**What you need to do**
Every line containing the word "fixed" is to be copied from the data below.

+++ The data +++

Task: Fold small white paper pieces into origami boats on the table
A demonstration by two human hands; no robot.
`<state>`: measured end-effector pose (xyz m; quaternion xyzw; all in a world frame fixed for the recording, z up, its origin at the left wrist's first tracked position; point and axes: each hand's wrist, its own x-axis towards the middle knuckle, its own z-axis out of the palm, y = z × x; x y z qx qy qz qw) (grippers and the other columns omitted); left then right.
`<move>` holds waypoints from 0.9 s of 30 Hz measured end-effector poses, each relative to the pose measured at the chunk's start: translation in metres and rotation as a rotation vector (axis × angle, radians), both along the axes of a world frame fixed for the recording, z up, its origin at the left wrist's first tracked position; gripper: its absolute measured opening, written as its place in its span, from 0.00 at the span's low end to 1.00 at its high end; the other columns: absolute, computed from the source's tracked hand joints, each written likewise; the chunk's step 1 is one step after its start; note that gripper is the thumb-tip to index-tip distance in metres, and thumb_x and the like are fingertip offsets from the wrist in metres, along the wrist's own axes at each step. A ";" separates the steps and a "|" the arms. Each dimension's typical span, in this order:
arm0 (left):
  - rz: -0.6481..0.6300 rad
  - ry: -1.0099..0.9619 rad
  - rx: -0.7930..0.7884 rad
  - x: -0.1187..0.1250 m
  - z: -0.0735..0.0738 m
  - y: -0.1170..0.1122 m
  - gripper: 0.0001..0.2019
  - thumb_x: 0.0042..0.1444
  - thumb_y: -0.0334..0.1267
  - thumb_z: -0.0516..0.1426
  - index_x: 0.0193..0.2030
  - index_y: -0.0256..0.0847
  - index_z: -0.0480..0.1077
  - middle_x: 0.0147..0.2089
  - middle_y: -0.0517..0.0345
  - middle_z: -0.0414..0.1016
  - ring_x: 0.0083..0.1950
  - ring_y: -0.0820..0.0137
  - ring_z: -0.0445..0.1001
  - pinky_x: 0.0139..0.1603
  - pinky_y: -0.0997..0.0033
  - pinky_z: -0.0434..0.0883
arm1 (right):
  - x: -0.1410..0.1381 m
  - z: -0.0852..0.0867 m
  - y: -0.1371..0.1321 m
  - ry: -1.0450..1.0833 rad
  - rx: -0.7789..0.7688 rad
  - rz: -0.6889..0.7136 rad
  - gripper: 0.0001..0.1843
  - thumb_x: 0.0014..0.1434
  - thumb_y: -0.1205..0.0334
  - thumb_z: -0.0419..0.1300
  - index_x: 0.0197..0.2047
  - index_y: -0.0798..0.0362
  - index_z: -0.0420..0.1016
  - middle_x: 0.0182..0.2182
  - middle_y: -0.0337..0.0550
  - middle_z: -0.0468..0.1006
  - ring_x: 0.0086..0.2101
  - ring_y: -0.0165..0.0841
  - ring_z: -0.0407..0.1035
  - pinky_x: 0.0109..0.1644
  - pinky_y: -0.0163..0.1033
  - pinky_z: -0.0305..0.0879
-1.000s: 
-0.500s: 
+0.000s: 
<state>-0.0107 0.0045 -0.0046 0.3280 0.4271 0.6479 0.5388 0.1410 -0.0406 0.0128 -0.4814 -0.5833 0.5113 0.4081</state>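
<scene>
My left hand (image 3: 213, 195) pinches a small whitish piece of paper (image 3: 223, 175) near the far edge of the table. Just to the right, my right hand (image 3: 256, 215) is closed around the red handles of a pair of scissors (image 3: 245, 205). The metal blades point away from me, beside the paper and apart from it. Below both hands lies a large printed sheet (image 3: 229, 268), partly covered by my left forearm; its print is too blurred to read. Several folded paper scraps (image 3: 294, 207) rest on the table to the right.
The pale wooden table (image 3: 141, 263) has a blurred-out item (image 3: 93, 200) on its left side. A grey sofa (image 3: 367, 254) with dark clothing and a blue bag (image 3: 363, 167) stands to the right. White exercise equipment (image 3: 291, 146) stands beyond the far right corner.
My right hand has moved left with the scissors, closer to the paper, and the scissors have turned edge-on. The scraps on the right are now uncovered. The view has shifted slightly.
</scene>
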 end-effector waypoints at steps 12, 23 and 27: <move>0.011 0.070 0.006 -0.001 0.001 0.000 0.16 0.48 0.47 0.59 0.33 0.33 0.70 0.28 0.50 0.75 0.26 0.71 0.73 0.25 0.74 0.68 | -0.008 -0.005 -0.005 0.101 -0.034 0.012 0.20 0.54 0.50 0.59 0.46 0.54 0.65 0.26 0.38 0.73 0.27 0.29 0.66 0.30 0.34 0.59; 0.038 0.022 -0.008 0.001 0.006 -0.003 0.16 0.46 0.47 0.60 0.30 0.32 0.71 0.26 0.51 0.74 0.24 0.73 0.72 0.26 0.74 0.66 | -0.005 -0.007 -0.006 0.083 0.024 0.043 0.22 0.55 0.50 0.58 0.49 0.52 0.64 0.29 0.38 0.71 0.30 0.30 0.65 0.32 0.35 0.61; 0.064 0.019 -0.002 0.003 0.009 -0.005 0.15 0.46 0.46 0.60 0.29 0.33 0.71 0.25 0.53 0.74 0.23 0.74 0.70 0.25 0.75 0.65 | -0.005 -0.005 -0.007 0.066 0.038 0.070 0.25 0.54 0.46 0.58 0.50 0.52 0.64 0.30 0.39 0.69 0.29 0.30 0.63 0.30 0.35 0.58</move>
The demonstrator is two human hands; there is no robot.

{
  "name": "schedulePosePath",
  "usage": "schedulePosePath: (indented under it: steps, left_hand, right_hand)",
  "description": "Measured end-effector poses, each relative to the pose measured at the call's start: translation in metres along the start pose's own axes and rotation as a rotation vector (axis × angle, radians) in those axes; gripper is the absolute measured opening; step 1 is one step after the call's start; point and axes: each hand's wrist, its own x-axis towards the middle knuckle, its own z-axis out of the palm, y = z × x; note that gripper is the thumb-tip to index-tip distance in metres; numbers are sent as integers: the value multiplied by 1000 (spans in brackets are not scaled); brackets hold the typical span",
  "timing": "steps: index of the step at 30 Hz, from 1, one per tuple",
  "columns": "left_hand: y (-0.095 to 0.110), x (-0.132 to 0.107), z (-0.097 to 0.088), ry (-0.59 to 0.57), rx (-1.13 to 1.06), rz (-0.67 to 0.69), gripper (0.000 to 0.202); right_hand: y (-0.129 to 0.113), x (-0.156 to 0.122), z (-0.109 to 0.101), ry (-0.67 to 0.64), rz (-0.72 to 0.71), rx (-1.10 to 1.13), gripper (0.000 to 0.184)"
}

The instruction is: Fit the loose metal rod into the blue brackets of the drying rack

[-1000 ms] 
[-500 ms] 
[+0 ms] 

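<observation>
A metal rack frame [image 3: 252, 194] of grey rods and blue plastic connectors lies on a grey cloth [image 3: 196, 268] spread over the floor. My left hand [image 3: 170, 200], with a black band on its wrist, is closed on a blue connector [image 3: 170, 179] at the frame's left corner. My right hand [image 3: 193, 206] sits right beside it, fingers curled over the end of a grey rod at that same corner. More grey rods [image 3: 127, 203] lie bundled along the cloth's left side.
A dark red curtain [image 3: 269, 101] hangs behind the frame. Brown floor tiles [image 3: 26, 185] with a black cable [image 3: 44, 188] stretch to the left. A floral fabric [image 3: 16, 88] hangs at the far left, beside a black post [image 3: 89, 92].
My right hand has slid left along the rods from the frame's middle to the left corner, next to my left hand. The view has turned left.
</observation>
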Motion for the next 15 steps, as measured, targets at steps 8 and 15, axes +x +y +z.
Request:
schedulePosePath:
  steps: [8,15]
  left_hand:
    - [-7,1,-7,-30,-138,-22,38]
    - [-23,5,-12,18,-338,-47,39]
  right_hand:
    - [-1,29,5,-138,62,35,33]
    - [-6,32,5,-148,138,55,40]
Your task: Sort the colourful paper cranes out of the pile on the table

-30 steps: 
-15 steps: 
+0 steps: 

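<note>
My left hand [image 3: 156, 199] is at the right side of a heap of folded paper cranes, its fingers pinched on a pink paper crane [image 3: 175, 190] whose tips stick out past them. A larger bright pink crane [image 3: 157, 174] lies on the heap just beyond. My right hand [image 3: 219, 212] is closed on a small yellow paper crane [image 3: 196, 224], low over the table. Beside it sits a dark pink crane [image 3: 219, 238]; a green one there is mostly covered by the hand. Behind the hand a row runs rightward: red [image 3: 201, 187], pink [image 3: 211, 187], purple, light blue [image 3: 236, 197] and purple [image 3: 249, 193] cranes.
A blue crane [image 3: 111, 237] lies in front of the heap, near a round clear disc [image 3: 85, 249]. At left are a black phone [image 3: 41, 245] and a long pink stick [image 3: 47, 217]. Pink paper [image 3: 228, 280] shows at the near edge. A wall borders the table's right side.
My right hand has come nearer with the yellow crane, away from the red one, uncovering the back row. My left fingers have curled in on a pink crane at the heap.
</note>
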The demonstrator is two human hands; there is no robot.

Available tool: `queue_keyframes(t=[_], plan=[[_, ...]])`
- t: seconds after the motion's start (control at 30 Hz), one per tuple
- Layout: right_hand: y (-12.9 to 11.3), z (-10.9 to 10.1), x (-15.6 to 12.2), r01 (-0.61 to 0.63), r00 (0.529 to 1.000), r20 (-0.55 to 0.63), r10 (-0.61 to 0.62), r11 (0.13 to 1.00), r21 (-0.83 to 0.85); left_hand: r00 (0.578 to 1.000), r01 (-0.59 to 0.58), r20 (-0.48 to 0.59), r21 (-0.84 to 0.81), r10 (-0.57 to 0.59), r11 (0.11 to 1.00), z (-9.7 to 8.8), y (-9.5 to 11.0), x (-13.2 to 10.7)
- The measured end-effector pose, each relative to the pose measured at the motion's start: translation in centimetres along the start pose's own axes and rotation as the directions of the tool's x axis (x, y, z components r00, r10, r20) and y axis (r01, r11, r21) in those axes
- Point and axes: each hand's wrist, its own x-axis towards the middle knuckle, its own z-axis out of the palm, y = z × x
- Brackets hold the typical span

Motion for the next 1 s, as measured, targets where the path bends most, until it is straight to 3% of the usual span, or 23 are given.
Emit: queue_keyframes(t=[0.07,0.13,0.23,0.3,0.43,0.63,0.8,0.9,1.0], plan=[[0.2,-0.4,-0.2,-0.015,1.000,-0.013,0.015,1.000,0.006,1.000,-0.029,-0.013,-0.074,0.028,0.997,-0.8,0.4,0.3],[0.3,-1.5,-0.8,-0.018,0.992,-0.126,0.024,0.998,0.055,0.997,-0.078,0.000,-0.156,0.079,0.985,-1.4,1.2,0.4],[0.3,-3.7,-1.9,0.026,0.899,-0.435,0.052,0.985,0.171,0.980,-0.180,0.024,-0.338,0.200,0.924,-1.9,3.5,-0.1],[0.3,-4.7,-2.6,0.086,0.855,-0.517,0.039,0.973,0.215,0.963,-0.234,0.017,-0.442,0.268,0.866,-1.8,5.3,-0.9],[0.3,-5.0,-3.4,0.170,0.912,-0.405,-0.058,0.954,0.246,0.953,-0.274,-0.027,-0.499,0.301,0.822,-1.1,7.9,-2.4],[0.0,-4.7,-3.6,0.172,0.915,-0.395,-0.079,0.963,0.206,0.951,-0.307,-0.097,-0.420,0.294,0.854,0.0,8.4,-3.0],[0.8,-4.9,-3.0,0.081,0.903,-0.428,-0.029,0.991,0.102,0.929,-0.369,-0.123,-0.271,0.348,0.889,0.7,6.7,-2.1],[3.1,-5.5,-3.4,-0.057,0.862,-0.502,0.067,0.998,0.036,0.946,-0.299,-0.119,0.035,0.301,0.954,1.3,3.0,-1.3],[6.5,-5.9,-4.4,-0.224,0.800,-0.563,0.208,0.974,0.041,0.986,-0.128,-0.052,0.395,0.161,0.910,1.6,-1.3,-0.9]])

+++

**Written solution**
`<state>`: measured end-effector pose (xyz m; quaternion xyzw; all in a world frame fixed for the recording, z up, its origin at the left wrist's first tracked position; point and axes: each hand's wrist, its own x-axis towards the middle knuckle, its own z-axis out of the palm, y = z × x; x y z qx qy qz qw) (grippers and the other columns omitted); left then right.
`<move>` holds waypoints from 0.9 s of 30 Hz measured end-effector poses, each relative to the pose measured at the chunk's start: translation in metres and rotation as a rotation vector (axis × angle, radians), both along the axes of a world frame fixed for the recording, z up, its origin at the left wrist's first tracked position; gripper: its absolute measured opening, written as its place in its span, from 0.00 at the span's low end to 1.00 at its high end; the other columns: absolute, computed from the source's tracked hand joints, each written likewise; the chunk's step 1 is one step after its start; note that gripper is the thumb-tip to index-tip distance in metres, and thumb_x and the like are fingertip offsets from the wrist in metres, along the wrist's own axes at each step. A ";" separates the steps and a "|" the arms. Each dimension's typical span, in this order:

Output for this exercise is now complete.